### [Exercise requirements]
Could you retype, exactly as written, every line from the top of the records through the line that contains "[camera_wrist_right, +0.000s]"?
-=-=-
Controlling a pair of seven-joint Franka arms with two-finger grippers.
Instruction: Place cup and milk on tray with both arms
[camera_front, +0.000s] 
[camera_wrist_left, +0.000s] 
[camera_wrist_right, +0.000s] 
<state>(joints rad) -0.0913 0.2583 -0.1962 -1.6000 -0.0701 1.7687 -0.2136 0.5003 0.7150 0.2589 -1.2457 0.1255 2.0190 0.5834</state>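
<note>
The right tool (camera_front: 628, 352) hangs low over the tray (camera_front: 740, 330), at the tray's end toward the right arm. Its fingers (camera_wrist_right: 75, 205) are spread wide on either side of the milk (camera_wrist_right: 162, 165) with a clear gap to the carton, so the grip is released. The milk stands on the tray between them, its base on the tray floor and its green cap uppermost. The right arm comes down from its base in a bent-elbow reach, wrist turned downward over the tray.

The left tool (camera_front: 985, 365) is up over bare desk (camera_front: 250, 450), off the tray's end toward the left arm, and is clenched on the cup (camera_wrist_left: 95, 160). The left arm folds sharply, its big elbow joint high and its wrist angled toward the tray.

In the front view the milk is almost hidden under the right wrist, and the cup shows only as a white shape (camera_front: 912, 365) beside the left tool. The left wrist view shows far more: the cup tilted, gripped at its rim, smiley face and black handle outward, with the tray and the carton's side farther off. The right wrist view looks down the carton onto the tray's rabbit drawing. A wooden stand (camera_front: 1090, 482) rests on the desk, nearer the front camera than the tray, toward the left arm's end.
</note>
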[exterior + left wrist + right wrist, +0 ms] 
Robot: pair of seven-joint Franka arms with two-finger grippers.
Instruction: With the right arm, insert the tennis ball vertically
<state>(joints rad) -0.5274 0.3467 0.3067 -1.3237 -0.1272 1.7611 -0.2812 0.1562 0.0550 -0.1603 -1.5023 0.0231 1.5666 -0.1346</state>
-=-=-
### [Solution below]
Controlling a pair of seven-joint Franka arms with two-finger grippers.
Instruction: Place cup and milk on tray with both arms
[camera_front, +0.000s] 
[camera_wrist_left, +0.000s] 
[camera_wrist_right, +0.000s] 

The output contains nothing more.